- [Task objective]: From the entries below, return exactly the lines beginning at the one that contains "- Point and" and ending at the one that contains "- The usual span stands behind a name", both of them included, and only those lines.

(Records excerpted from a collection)
··········
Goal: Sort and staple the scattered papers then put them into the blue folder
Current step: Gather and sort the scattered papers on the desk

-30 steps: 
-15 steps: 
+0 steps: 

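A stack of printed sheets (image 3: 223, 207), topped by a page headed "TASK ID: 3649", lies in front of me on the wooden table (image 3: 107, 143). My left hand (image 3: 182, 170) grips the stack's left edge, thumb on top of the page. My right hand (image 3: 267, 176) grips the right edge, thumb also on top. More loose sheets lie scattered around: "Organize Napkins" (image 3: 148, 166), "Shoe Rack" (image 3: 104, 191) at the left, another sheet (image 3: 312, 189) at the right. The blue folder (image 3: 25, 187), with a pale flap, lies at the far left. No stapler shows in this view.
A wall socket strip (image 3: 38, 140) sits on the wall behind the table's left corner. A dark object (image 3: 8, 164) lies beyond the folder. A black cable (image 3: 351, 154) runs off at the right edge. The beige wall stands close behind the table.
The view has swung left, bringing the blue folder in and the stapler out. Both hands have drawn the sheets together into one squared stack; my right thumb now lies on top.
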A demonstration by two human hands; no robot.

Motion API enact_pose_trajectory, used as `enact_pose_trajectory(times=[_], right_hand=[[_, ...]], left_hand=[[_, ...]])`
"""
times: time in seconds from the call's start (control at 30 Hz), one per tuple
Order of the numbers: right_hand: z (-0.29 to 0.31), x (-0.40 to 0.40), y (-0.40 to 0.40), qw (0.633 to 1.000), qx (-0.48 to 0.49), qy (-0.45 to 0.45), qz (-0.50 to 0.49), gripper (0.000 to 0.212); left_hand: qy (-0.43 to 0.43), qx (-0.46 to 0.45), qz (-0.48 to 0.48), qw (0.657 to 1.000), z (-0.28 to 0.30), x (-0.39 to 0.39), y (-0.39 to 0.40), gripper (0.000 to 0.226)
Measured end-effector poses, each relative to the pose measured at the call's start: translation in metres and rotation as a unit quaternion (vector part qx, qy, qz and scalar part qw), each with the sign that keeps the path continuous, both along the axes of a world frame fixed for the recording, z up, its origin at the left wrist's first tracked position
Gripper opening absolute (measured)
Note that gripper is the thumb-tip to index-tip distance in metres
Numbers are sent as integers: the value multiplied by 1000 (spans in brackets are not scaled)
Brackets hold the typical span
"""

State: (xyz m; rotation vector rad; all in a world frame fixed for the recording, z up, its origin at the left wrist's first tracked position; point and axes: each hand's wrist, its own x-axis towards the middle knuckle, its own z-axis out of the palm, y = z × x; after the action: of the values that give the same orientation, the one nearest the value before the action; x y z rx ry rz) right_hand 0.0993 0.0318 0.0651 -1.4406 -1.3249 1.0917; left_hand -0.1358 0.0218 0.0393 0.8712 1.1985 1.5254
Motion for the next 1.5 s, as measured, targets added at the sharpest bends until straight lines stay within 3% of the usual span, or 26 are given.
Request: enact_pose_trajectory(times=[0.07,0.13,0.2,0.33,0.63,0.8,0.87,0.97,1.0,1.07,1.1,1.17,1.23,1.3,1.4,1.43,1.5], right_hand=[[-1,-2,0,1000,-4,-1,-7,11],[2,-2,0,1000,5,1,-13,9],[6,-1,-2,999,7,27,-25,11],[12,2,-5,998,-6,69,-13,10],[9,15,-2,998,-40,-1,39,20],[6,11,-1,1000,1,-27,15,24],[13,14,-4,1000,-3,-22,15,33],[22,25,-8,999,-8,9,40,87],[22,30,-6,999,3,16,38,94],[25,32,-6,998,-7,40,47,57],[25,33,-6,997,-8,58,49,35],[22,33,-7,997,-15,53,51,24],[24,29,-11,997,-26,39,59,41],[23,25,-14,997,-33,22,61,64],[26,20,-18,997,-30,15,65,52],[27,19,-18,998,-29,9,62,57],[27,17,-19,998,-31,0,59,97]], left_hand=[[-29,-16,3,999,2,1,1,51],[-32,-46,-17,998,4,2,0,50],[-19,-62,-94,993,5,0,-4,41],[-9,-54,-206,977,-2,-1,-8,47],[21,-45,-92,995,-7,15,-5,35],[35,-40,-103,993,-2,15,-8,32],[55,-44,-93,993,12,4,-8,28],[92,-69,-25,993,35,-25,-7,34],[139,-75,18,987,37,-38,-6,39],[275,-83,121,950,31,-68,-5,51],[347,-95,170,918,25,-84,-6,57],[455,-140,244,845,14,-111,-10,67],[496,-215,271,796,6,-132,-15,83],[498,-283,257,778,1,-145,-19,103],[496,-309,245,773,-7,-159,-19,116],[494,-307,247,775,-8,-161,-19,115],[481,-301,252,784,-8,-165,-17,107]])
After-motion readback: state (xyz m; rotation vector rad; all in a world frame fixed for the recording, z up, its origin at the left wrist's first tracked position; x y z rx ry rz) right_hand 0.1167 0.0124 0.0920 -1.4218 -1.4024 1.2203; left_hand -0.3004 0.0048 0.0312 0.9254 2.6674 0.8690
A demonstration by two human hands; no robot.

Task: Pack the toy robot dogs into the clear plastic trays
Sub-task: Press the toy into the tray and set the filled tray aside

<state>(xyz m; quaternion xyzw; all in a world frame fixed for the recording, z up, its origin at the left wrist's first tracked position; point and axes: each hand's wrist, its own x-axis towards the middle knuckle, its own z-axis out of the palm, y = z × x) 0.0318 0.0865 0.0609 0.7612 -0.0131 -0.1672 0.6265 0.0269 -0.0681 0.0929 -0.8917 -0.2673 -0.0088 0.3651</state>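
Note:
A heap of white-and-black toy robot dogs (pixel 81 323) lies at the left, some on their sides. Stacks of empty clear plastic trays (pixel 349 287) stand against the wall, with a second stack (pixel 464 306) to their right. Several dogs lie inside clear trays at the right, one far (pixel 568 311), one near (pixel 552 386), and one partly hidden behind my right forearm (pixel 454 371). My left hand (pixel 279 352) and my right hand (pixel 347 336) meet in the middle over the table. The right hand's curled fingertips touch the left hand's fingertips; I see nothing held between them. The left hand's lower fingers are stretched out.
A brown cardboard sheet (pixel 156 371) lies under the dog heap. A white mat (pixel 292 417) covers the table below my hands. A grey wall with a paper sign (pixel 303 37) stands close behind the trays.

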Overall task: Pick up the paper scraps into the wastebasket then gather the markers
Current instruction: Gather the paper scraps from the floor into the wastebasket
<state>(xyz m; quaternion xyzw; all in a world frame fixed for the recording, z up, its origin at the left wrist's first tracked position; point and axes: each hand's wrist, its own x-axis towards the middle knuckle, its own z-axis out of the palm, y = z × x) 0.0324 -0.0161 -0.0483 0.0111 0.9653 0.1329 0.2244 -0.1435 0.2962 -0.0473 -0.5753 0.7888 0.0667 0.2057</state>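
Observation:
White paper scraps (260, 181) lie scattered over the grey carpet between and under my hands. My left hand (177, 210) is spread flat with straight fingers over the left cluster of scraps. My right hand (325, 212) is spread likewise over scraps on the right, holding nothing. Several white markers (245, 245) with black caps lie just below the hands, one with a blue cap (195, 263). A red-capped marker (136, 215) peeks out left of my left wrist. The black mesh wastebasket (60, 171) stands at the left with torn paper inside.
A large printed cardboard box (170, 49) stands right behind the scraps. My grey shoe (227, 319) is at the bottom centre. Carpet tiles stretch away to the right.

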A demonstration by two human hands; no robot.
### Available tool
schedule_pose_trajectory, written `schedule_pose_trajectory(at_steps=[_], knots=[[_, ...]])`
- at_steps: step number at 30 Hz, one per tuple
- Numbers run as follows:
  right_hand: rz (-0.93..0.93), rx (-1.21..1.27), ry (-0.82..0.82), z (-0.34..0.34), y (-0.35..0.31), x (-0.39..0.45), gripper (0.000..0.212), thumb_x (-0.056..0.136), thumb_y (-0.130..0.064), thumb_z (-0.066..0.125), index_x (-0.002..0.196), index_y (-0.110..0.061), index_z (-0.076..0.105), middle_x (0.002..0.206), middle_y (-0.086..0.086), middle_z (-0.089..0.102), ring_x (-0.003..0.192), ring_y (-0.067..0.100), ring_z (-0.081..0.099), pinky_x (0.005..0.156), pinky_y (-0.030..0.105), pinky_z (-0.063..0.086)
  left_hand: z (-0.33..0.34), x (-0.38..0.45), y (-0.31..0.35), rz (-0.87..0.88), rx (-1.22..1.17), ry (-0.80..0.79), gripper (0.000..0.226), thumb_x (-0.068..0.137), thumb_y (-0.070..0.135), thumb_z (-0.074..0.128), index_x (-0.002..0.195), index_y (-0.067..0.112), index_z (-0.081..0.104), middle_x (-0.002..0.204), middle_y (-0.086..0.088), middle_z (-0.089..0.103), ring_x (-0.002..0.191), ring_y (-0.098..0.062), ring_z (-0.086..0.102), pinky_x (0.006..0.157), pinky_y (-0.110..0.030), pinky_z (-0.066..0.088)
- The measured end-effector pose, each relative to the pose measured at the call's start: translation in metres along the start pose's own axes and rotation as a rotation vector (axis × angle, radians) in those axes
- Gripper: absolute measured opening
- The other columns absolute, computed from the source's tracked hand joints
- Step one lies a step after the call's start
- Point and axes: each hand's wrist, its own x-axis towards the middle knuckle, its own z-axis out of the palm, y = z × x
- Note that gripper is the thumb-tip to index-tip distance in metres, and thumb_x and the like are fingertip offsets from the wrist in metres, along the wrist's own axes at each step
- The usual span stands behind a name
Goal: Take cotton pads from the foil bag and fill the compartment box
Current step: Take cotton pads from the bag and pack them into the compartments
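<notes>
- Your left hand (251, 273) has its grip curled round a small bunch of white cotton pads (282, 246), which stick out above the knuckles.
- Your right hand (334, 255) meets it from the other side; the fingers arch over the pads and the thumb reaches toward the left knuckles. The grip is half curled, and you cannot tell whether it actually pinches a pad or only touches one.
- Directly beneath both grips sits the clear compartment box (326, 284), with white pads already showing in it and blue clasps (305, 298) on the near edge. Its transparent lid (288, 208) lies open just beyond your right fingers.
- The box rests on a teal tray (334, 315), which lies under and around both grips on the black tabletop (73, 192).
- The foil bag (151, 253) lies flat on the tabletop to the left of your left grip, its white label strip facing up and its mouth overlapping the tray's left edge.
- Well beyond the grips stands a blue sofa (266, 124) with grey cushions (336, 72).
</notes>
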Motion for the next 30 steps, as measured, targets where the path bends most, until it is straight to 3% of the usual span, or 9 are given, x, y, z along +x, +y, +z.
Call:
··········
- [Solved problem]:
- Point and axes: each hand's wrist, its own x-axis towards the middle knuckle, its own z-axis out of the palm, y = z × x
- Note that gripper is the thumb-tip to index-tip distance in metres, and thumb_x and the like are fingertip offsets from the wrist in metres, along the wrist's own axes at each step
- The usual span stands behind a name

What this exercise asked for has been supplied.